■ **INSTRUCTIONS TO FOLLOW**
Copy out exactly the lines spanning the line with "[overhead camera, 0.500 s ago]" to the line with "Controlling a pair", inclusive, from the data underneath, with no pictures.
Segment Open
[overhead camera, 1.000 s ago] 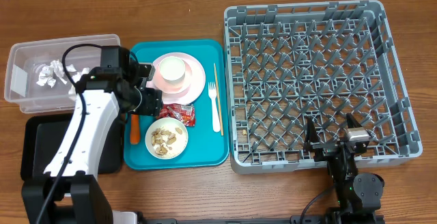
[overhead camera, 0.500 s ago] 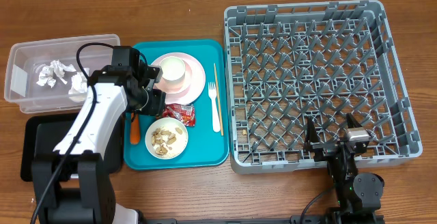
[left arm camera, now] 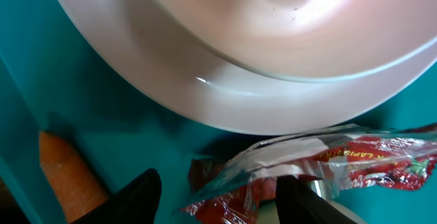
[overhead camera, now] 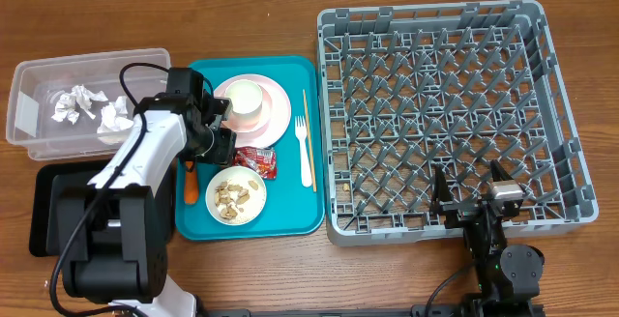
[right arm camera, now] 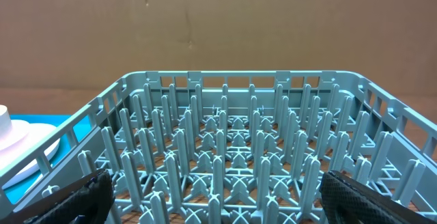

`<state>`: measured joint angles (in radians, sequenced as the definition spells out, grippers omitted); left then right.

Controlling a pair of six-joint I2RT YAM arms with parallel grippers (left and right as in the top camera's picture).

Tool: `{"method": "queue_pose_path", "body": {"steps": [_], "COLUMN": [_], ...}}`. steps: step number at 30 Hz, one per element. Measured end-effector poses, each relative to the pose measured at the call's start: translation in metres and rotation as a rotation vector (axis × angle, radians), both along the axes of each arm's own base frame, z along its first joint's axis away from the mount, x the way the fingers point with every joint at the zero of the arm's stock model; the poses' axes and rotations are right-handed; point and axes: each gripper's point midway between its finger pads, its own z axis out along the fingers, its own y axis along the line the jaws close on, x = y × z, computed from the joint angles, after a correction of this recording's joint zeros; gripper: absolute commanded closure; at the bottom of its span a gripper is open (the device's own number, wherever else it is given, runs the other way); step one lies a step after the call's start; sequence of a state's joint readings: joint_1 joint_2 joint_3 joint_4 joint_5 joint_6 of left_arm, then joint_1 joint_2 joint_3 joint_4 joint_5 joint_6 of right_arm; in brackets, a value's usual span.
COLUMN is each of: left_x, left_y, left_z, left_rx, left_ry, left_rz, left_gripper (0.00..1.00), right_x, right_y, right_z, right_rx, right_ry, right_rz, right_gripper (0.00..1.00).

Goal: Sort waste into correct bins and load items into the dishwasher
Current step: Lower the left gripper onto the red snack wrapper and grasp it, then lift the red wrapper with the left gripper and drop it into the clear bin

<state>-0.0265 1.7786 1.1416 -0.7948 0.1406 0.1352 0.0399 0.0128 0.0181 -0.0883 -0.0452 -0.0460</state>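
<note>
The left arm's long glossy white shell is running between chunky black joint housings, with a thin black cable looping out behind them. Its squat black base is sitting at the near left edge of the tabletop. The left pincer is showing two blunt matte-black fingertips. The right arm, black all over, is carrying a small silver-grey block. The right pincer is ending in finely pebbled black fingers, and a second black cable is trailing beside its base.
</note>
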Motion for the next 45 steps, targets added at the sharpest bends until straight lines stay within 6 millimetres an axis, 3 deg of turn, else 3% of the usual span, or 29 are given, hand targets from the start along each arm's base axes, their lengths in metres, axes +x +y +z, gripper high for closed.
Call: {"method": "queue_pose_path", "body": {"steps": [4, 7, 12, 27, 30, 34, 39, 45], "left_x": [0.000, 0.000, 0.000, -0.008, 0.000, 0.019, 0.028, 0.036], "left_y": [0.001, 0.001, 0.001, 0.001, 0.001, 0.000, 0.001, 0.023], "left_z": [-0.002, -0.003, -0.003, 0.000, 0.014, 0.047, 0.087, 0.129], "left_rx": [0.003, 0.004, 0.005, 0.006, 0.006, 0.005, 0.009, 0.094], "left_ry": [0.004, 0.005, 0.005, 0.045, 0.038, -0.005, -0.018, -0.051], "left_rz": [0.000, -0.001, -0.005, -0.006, -0.006, -0.006, -0.005, 0.092], "left_gripper": [0.52, 0.60, 0.96, 0.96, 0.96, 0.96, 0.96, 0.96], "right_x": [0.000, 0.000, 0.000, 0.000, 0.000, 0.000, 0.000, 0.000], "right_y": [0.000, 0.000, 0.000, 0.000, 0.000, 0.000, 0.000, 0.000], "right_z": [0.000, 0.000, 0.000, 0.000, 0.000, 0.000, 0.000, 0.000], "right_rx": [0.000, 0.000, 0.000, 0.000, 0.000, 0.000, 0.000, 0.000], "right_ry": [0.000, 0.001, 0.000, 0.000, 0.000, 0.000, 0.000, 0.000], "right_rz": [0.000, 0.000, 0.000, 0.000, 0.000, 0.000, 0.000, 0.000], "right_gripper": [0.00, 0.00, 0.00, 0.00, 0.00, 0.00, 0.00, 0.00]}}
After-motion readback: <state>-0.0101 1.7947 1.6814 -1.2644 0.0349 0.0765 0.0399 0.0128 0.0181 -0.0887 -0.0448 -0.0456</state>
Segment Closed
■ **RESPONSE FOR THIS EXERCISE**
[overhead camera, 0.500 s ago] 
[left arm camera, now] 
[overhead camera, now] 
[right arm camera, now] 

`<state>`: measured joint angles (in radians, sequenced as the definition spells out, grippers omitted); left then right.

Controlling a pair of six-joint I2RT YAM arms with parallel grippers (left and right as in the top camera's picture).

No further work remains on this exercise.